Exercise prompt:
Nothing but the lines from the start of the entries through the line containing "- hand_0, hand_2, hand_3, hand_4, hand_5" should appear in the answer, each given exactly.

Collection entries:
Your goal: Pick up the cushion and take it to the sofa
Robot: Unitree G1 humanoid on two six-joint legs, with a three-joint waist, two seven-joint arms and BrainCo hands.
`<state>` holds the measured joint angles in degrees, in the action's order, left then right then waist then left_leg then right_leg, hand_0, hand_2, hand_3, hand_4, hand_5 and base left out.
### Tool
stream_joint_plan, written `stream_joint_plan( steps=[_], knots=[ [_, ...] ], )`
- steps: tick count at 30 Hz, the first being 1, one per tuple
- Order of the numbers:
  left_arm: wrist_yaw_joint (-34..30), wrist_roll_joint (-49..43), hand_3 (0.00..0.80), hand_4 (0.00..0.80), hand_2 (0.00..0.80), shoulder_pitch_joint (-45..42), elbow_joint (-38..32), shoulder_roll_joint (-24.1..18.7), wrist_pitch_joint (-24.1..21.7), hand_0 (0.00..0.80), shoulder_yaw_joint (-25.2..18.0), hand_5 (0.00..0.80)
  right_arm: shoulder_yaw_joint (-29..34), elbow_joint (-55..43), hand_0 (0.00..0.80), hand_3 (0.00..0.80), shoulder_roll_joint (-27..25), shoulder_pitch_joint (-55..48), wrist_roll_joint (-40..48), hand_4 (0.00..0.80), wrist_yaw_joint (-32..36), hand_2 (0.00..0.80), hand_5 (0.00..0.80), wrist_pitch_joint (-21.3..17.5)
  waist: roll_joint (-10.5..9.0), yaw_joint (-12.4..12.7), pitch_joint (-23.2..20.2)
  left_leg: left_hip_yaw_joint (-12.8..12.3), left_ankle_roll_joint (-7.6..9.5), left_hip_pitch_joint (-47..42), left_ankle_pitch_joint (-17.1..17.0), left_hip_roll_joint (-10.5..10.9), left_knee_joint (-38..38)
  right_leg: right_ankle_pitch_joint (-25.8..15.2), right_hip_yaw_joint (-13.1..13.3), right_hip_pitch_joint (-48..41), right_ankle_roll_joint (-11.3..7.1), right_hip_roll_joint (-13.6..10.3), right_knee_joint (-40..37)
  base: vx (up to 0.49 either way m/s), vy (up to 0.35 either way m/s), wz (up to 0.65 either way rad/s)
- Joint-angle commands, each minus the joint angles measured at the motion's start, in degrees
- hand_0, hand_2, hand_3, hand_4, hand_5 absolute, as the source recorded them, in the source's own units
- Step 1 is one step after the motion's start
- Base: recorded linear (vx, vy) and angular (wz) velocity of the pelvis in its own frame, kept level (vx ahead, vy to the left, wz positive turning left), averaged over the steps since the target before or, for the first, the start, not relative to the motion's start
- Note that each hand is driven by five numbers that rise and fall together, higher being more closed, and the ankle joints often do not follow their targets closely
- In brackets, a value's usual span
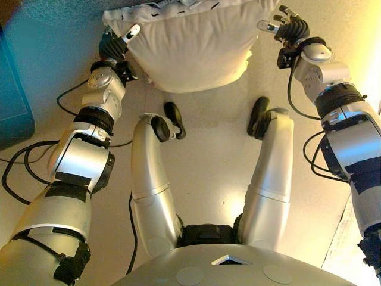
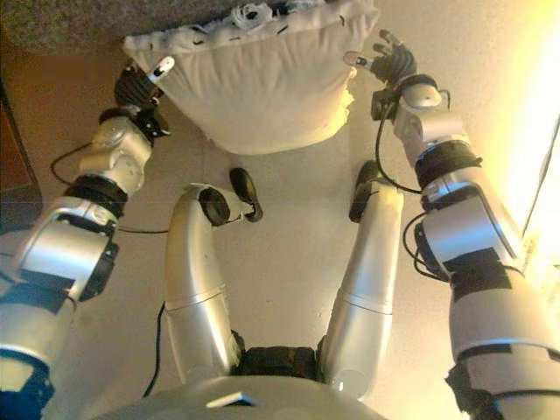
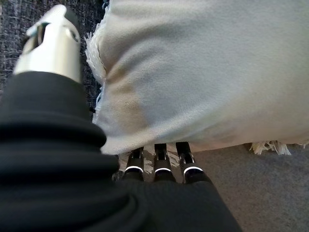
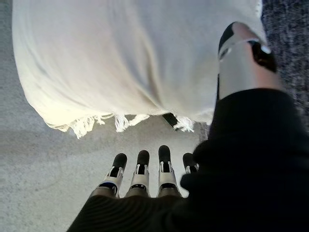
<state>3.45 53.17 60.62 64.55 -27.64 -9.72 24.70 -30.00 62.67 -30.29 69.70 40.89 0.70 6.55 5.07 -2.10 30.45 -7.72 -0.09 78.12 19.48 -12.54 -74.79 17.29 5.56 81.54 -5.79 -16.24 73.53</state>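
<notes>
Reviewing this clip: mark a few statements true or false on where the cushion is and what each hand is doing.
1. The cushion sits between the two hands. True.
2. The cushion is dark blue. False: it is cream-white with a fringed edge.
3. The left hand is at the cushion's side, thumb against the fabric. True.
4. The right hand has its fingers curled round the cushion. False: they are straight, below the cushion.
5. A person holds the cushion. False: no person shows.

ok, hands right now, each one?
Left hand: fingers hidden under the cream fringed fabric cushion, cannot tell.
Right hand: open beside it, holding nothing.
</notes>
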Motion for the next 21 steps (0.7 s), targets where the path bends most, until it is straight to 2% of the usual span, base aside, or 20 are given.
stream_joint_plan(
  steps=[1,10,13,19,20,21],
  knots=[
    [-1.85,0.68,0.0,0.0,0.0,6.1,-2.56,1.6,-4.66,0.0,-1.21,0.0,-2.59,1.11,0.0,0.0,0.93,5.57,-2.24,0.0,5.55,0.0,0.0,-1.3,4.06,-1.67,-0.66,-0.02,-2.9,0.28,-1.08,1.0,2.22,-6.62,-0.04,-3.64,3.78,-0.85,-7.94,0.0,0.0,0.0],
    [-4.26,1.94,0.0,0.0,0.0,6.41,-2.79,1.92,-4.84,0.0,-0.05,0.0,-9.16,-1.64,0.0,0.0,2.78,8.17,-4.61,0.0,17.65,0.0,0.0,-1.07,4.51,-0.98,-0.66,0.05,-3.11,0.89,-1.18,1.61,1.71,-6.36,-0.35,-3.13,4.24,-1.15,-7.65,-0.003,-0.003,0.01],
    [-5.0,2.19,0.0,0.0,0.0,6.59,-3.43,2.18,-4.54,0.0,0.0,0.0,-10.67,-2.44,0.0,0.0,3.9,9.06,-6.07,0.0,18.89,0.0,0.0,-0.68,4.42,-0.72,-0.66,0.25,-3.07,1.06,-1.02,1.67,1.1,-5.66,-0.6,-3.19,4.58,-1.01,-6.82,-0.01,-0.017,0.01],
    [-12.89,4.44,0.0,0.0,0.0,7.41,-3.92,3.47,-4.9,0.0,1.38,0.0,-11.94,-2.94,0.0,0.0,5.93,10.44,-6.17,0.0,18.91,0.0,0.0,0.21,4.32,-0.46,-0.66,0.52,-2.81,1.17,-0.72,1.35,-0.34,-4.84,-0.78,-3.36,5.15,-1.12,-5.3,-0.004,-0.037,0.05],
    [-14.8,5.71,0.0,0.0,0.0,7.4,-4.57,3.88,-5.17,0.0,1.59,0.0,-12.15,-2.9,0.307,0.307,6.14,10.68,-6.36,0.307,19.05,0.307,0.307,-0.02,4.37,-0.4,-0.66,0.6,-2.7,1.3,-0.51,1.3,-0.86,-4.52,-0.76,-3.3,5.34,-1.18,-4.83,-0.007,-0.036,0.07],
    [-15.96,6.36,0.191,0.191,0.191,7.41,-5.11,4.03,-5.25,0.191,1.71,0.191,-12.19,-2.98,0.8,0.8,6.24,10.73,-6.09,0.8,19.33,0.8,0.8,-0.21,4.41,-0.35,-0.66,0.62,-2.6,1.41,-0.34,1.27,-1.2,-4.3,-0.77,-3.19,5.45,-1.24,-4.46,-0.012,-0.043,0.06]
  ],
)
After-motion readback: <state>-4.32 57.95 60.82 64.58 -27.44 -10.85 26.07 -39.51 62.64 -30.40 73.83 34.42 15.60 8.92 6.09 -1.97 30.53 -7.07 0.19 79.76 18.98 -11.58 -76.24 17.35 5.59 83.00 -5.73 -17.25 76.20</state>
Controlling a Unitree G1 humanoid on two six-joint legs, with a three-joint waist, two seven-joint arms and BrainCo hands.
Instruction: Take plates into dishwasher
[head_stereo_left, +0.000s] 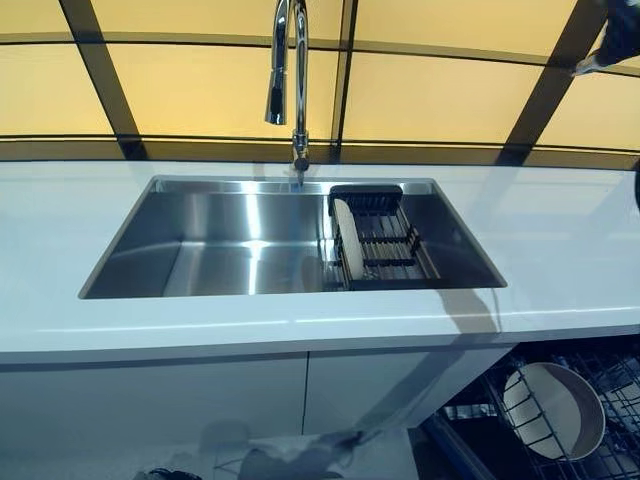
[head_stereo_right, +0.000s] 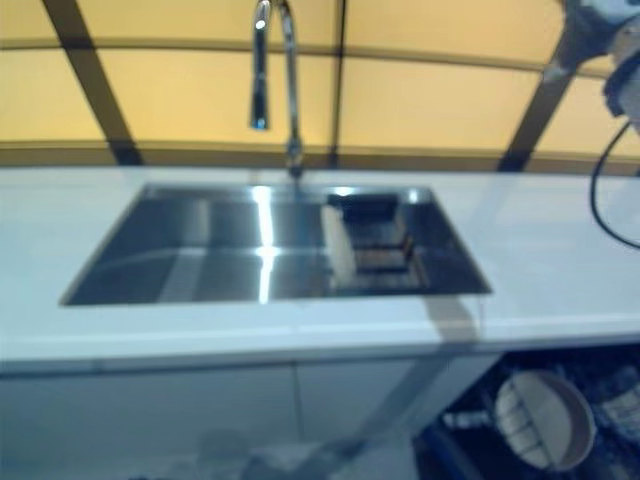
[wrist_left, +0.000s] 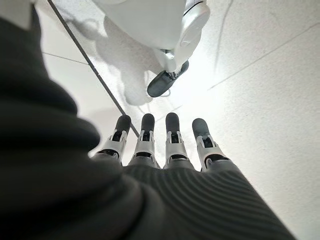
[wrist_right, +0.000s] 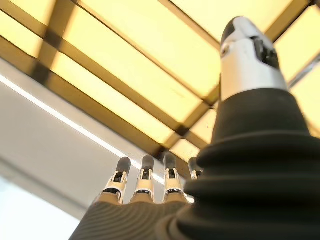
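I count one plate (head_stereo_left: 349, 238) upright in sink rack (head_stereo_left: 385, 240), one bowl (head_stereo_left: 553, 409) in dishwasher basket (head_stereo_left: 615, 385) below surface (head_stereo_left: 560, 240). Left hand (wrist_left: 165, 145), right hand (wrist_right: 145, 182): fingers straight, empty.

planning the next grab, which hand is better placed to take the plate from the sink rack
Right. The right hand is raised and open above the counter on the side of the plate and rack; the left hand hangs open toward the floor.

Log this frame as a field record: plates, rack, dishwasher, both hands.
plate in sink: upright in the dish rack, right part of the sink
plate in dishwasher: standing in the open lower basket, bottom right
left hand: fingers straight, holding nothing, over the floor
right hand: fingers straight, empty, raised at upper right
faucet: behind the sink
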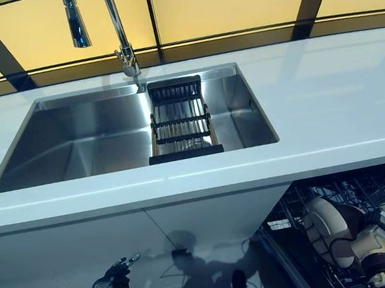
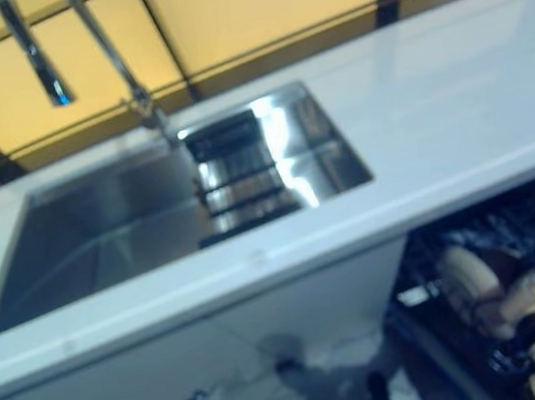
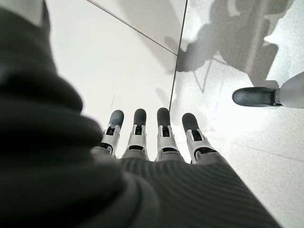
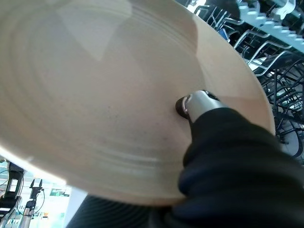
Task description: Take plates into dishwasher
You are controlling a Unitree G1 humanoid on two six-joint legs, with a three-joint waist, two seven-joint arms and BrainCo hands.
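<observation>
Round beige plate (image 4: 104, 95) pinched in right hand (image 4: 197, 103).

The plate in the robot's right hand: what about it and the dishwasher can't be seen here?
- Plate: fills the right wrist view; its far rim is cut off by the edges.
- Right hand: only one of its fingers shows; the plate hides the others.
- Dishwasher rack: cut by the picture's corner in both eye views, so free slots are unclear.
</observation>
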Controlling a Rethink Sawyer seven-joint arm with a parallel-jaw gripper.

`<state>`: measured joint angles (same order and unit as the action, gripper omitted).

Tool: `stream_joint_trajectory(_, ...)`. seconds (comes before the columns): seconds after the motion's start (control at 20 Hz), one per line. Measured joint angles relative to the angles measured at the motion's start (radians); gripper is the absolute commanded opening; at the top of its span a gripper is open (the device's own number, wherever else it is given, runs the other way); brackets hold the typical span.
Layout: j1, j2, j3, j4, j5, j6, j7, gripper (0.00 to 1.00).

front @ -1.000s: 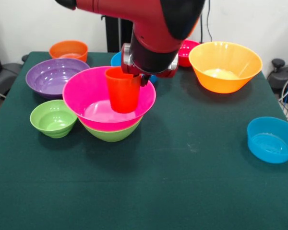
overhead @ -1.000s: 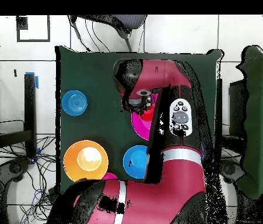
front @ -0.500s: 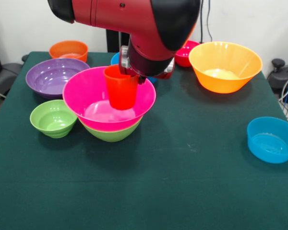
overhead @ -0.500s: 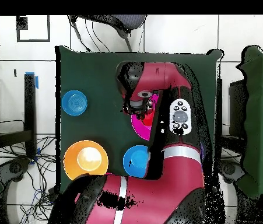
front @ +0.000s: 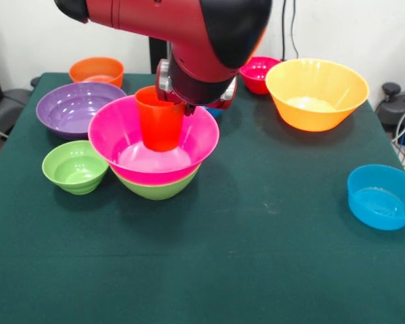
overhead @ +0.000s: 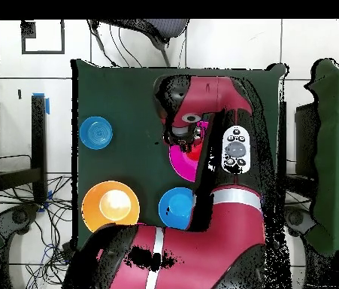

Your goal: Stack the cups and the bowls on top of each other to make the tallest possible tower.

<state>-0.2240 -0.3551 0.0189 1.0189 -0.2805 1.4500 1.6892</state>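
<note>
Hand [front: 183,106] grips tapered glossy orange cup [front: 159,119] above pink bowl [front: 196,145].

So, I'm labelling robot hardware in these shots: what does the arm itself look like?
The arm is bulky and rounded, glossy red shells with black sections at the joints. Overhead, a grey band rings its lower link and a light oval panel with small dark buttons sits on top. The wrist ends in a silver-grey collar.

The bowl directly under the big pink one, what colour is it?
Green: the glossy green plastic bowl peeks out beneath the large pink plastic bowl, clearest in the front view.
</note>
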Motion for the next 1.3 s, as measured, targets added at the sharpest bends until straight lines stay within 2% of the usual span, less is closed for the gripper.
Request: stream_joint_trajectory(1.3, -0.003, 0.007, -0.019, 0.018, 0.000, -0.022, 0.000, 0.00)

Answer below:
Your goal: Pick up the cushion and take it to the sofa
Robot: Unitree G1 humanoid on two six-joint legs, with a three-joint waist, two seven-joint arms and BrainCo hands.
`<state>` holds the measured joint angles in degrees, in the action's order, left then right then waist then left_leg then right_leg, hand_0, hand_2, hand_3, hand_4, hand_5 and base left out.
### Tool
stream_joint_plan, written `stream_joint_plan( steps=[_], knots=[ [_, ...] ], )`
- steps: tick count at 30 Hz, the first being 1, one per tuple
- Order of the numbers:
  left_arm: wrist_yaw_joint (-34..30), wrist_roll_joint (-49..43), hand_3 (0.00..0.80), hand_4 (0.00..0.80), hand_2 (0.00..0.80), shoulder_pitch_joint (-45..42), elbow_joint (-38..32), shoulder_roll_joint (-24.1..18.7), wrist_pitch_joint (-24.1..21.7), hand_0 (0.00..0.80), shoulder_yaw_joint (-25.2..18.0), hand_5 (0.00..0.80)
  right_arm: shoulder_yaw_joint (-29..34), elbow_joint (-55..43), hand_0 (0.00..0.80), hand_3 (0.00..0.80), shoulder_roll_joint (-27..25), shoulder_pitch_joint (-55..48), wrist_roll_joint (-40..48), hand_4 (0.00..0.80), wrist_yaw_joint (-32..36), hand_2 (0.00..0.80), hand_5 (0.00..0.80), wrist_pitch_joint (-21.3..17.5)
  waist: roll_joint (-10.5..9.0), yaw_joint (-12.4..12.7), pitch_joint (-23.2..20.2)
  left_leg: left_hip_yaw_joint (-12.8..12.3), left_ankle_roll_joint (-7.6..9.5), left_hip_pitch_joint (-47..42), left_ankle_pitch_joint (-17.1..17.0), left_hip_roll_joint (-10.5..10.9), left_knee_joint (-38..38)
  right_leg: right_ankle_pitch_joint (-25.8..15.2), right_hip_yaw_joint (-13.1..13.3), right_hip_pitch_joint (-48..41), right_ankle_roll_joint (-11.3..7.1), right_hip_roll_joint (-13.6..10.3), right_knee_joint (-40..37)
  base: vx (up to 0.49 either way m/s), vy (up to 0.35 either way m/s), wz (up to 0.65 either way rad/s)
- Joint-angle commands, each minus the joint angles measured at the motion's start, in degrees
- hand_0, hand_2, hand_3, hand_4, hand_5 absolute, as the source recorded them, in the source's own units

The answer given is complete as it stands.